Michael Campbell

Story Time.

Driving Lessons

by | Jan 6, 2009 | Uncategorized

I was supposed to have closed Mick’s Music & Bar by now. Sold it. Run off to Canún, joined the circus or something. That’s all still in the plan, but there has been a postponement. It’s like having a lovely classic car for sale, and you sell it, but the new owner doesn’t pick it up for a few weeks, and you still have it, and do you drive it?

Well, heck yeah.

So we decided to host some special shows, because it’s what we love. They’ll pop up like daisies while we take the old girl for one more spin.

Rachel had a classic car when she was sixteen. She was a waitress and I was a 14-year-old busboy at the same Fancy Restaurant in Western Nebraska, so fancy you’d wear your good boots and take off your hat. Rachel often gave me a ride home, and I’d beg her to let me drive, turning the five-minute lift into a half-hour adventure, growling loosely over gravel roads. Her car had a horn that was a chrome bar curved inside the steering wheel like a big honking smile. The manual shifter looked like an oversized turn signal attached to the steering column, skinny as my arms. The silver grill matched my smile: wide and crooked.

We’d often stop to talk, at one of the sand pit lakes or an abandoned parking lot. One night she decided to teach me how to kiss. We puckered up tight as a fist, and just as I was getting used to the idea of mouths touching, she stuck out her tongue. It was as startling as having a mouse poke its head out of your cannoli. Sexy as a Pla-Doh factory. For a long time I didn’t feel the desire to practice again.

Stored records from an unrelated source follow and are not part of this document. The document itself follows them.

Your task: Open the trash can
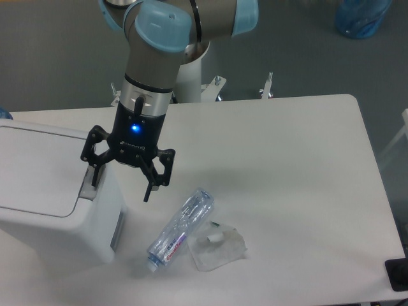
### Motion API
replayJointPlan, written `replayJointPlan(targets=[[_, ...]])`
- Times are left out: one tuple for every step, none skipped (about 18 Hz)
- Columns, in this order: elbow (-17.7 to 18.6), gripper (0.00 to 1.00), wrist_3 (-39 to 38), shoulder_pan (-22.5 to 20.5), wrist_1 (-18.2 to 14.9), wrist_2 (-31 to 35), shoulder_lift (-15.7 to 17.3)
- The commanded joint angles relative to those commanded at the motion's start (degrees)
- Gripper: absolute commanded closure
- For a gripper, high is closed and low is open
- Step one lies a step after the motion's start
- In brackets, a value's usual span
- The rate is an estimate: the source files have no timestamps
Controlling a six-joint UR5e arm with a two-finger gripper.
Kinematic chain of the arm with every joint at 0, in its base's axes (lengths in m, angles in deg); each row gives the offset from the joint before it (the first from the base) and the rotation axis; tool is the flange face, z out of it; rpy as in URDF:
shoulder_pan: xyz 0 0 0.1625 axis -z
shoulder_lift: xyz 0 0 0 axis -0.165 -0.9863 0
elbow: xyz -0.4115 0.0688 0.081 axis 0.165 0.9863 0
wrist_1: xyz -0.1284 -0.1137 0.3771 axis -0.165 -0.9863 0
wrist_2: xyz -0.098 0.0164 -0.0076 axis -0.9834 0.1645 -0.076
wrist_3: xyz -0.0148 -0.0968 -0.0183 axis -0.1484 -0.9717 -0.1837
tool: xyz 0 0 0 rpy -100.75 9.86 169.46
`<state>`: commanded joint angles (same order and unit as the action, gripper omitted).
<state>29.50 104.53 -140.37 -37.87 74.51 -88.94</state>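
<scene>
Trash can [57, 210]: a large white boxy bin is set at the left edge of the table, with its left side cut off by the picture's border. Its flat lid is down, so the opening is judged not yet done.

Push tab [87, 185]: a grey rectangular tab is seen on the bin's right rim, running along that rim away from the camera. Part of it is covered by the near finger, so its full length cannot be made out.

Gripper [121, 186]: the jaws are spread wide and nothing is held between them. One finger is seen over the tab at the bin's right rim; the other hangs beyond the bin's right wall, above bare table. Whether the left finger touches the tab or only hovers above it cannot be told from this single view.

Key relation: the tab lies directly under the gripper's left finger and slightly left of the gripper's centre. A downward press is judged to be what the next move calls for, since the tab is already lined up beneath that finger.

Bottle [181, 229]: a crushed clear plastic bottle is laid on the table right of the bin, slanted from lower left to upper right, well apart from the tab.

Wrapper [218, 248]: a crumpled clear wrapper is laid just beside the bottle's right side.

Table [299, 166]: its front right corner is cut off.
</scene>
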Motion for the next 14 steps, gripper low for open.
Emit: replayJointPlan(targets=[[0.00, 0.00, 0.00, 0.00, 0.09, 0.00, 0.00], [0.00, 0.00, 0.00, 0.00, 0.00, 0.00, 0.00], [0.00, 0.00, 0.00, -0.09, 0.09, 0.00, 0.09], [-0.09, 0.00, 0.00, -0.09, 0.09, -0.09, 0.09], [-0.44, 0.00, 0.00, -0.09, 0.09, -0.09, 0.00], [-1.14, 0.00, 0.00, -0.09, 0.00, -0.09, -0.17], [-2.19, 0.00, 0.00, -0.09, 0.00, -0.17, -0.52], [-3.24, 0.00, -0.09, -0.52, -0.09, -0.26, -0.88], [-4.21, 0.00, 0.00, -1.40, -0.09, -0.26, -1.14], [-5.00, 0.00, -0.09, -3.15, -0.09, -0.26, -1.40], [-5.79, 0.00, -0.09, -4.99, -0.09, -0.44, -2.02], [-6.58, 0.00, 0.00, -6.49, -0.09, -0.44, -3.07], [-7.29, 0.00, 0.26, -8.16, -0.09, -0.44, -3.95], [-7.90, 0.00, 1.22, -9.65, -0.09, -0.44, -5.00]])
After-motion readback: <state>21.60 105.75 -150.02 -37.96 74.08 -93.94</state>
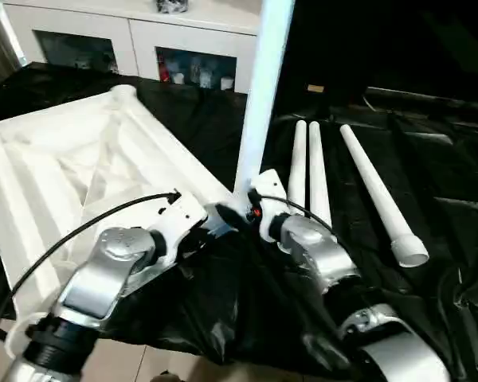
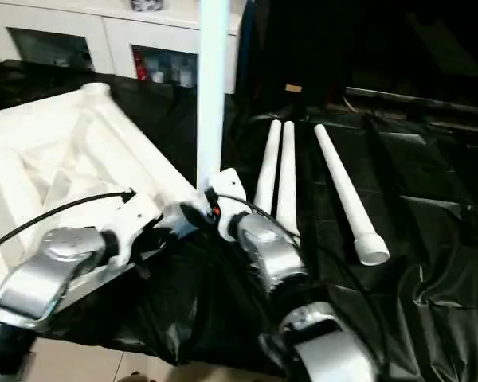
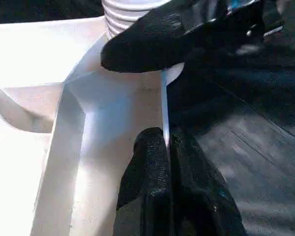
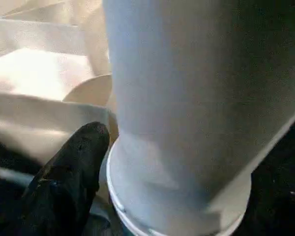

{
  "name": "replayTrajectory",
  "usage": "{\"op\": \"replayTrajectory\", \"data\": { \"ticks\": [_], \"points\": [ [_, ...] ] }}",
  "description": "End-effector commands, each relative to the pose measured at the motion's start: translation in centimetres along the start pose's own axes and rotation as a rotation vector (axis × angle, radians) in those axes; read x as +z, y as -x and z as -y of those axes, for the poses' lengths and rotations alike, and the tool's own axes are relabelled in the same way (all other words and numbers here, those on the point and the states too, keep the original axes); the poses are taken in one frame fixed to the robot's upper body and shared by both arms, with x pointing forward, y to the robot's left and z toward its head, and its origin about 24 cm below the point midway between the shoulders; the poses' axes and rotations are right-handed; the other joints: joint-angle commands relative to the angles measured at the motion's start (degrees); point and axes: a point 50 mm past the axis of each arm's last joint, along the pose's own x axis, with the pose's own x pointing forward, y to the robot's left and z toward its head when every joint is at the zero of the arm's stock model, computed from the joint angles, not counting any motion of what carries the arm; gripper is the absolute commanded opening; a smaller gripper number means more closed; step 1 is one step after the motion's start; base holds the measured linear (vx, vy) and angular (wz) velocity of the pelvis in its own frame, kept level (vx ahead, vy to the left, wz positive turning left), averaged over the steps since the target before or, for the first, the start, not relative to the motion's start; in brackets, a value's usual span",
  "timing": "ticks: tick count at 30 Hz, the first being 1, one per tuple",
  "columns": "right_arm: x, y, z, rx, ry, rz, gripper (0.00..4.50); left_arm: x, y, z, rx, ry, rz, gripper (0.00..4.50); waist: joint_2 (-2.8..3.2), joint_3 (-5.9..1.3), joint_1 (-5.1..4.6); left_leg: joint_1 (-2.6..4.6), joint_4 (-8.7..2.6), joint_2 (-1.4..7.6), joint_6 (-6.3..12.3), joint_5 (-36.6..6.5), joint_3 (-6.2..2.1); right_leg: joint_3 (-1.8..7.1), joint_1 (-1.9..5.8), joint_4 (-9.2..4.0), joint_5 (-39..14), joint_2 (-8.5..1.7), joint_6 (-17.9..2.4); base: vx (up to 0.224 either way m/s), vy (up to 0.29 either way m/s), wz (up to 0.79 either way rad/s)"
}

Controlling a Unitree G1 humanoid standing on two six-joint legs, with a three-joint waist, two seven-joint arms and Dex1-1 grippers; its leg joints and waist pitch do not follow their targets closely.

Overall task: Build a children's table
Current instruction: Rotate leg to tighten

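The tabletop [image 1: 72, 159] lies upside down, ribs up, on the black-draped surface [image 2: 430, 263], and one leg [image 1: 263, 95] stands upright in its near corner socket [image 4: 137, 206]. That socket is my landmark. My left pincer [image 3: 167, 147] is pressed together on the thin edge of the tabletop just beside the socket, pinning the top down. My right pincer [image 3: 152, 44] sits at the foot of the leg, one finger [image 4: 69, 167] beside its base; how wide it stands I cannot tell. To seat this leg well, I judge I should keep the top pinned and turn the leg straight, not tilted. Three spare legs [image 1: 311, 167] lie beyond the socket, well apart from it.
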Motion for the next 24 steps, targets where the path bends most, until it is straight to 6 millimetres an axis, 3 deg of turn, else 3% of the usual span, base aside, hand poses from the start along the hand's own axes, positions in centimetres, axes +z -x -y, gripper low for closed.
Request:
{"op": "replayTrajectory", "data": {
  "ticks": [1, 11, 18, 24],
  "points": [
    [-0.2, 0.2, -0.6, 0.095, 0.024, -0.021, 3.77, 1.4, -0.5, 1.6, -0.14, -0.057, 0.081, 0.0, 1.3, -3.6, -0.02, 0.33, -4.15, 2.83, 0.13, -10.04, -0.81, 3.22, 2.66, -4.47, -5.07, -4.79, -11.75, 0.0, 0.0, 0.0],
    [-0.2, 4.1, -0.8, 0.419, 0.1, -0.048, 3.62, 0.2, 1.0, 0.3, -0.277, -0.141, 0.047, 0.0, 1.33, -3.61, 0.94, 0.42, -4.05, 2.88, 1.36, -9.4, -0.79, 3.18, 2.78, -4.45, -3.67, -4.71, -11.96, 0.0, 0.0, 0.0],
    [-0.4, 4.8, -1.3, 0.503, 0.105, -0.077, 2.96, -0.1, 1.3, -0.4, -0.322, -0.156, 0.028, 0.0, 1.32, -3.55, 1.19, 0.39, -4.2, 2.89, 0.42, -10.3, -0.89, 3.15, 2.79, -4.56, -6.22, -4.91, -12.08, 0.0, 0.0, 0.0],
    [-0.4, 4.8, -1.5, 0.495, 0.096, -0.085, 2.74, -0.2, 1.3, -0.7, -0.315, -0.15, 0.028, 0.0, 1.29, -3.68, 1.19, 0.47, -4.1, 2.93, 0.18, -9.51, -0.86, 3.14, 2.78, -4.37, -4.78, -4.91, -12.55, 0.0, 0.0, 0.0]
  ]
}}
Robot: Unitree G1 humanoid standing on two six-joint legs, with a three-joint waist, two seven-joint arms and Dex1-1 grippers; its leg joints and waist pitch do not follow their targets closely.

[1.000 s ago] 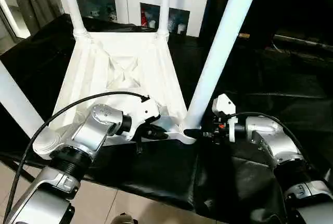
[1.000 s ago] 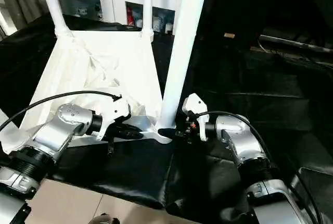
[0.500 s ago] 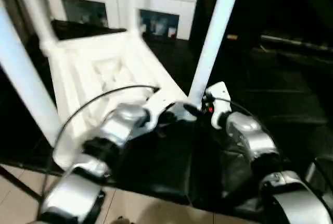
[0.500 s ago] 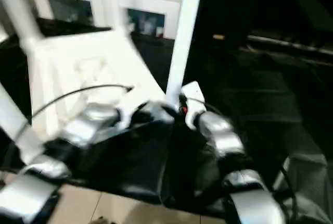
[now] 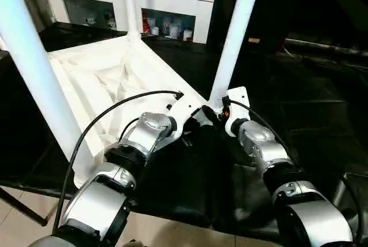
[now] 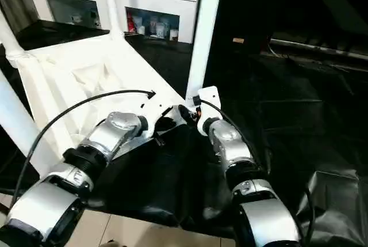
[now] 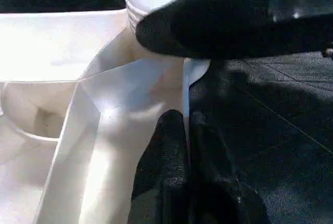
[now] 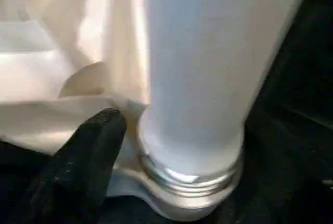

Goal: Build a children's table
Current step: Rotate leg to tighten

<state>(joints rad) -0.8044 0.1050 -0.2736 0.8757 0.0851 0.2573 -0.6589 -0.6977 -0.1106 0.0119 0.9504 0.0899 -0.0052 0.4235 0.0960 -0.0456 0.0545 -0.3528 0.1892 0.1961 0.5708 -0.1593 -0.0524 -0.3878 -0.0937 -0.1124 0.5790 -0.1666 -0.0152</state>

But if nothing else, she taught me how to drive. At fifteen my dad thought I was a prodigious student driver, and I let him because it felt better than him thinking I was a sneak. Maybe he was just proud of me for being able to keep a secret. Regardless, fifteen minutes after I turned 16 I had my driver’s license, and I never saw Rachel again.

I think she moved or something. People come and go when you’re a kid. I remember her scratchy polyester waitress uniform as well as my too-loose, too-short bus-boy vest, with its pocket full of crouton crumbs. I remember the musty smell of her old car, the skinny-hard feel of the battleship-gray steering wheel, and the squeak of the bench seat as you crept across to the other side. Windows on old cars fog more.

I like the way the windows at Mick’s fog in the winter, when it’s full of nice warm people. We’re going to take her for a few more spins while we can. Clink some glasses. We might have a show, we might not, but we’ll be there for a few more nights anyway, just having fun until things change again and everybody moves on.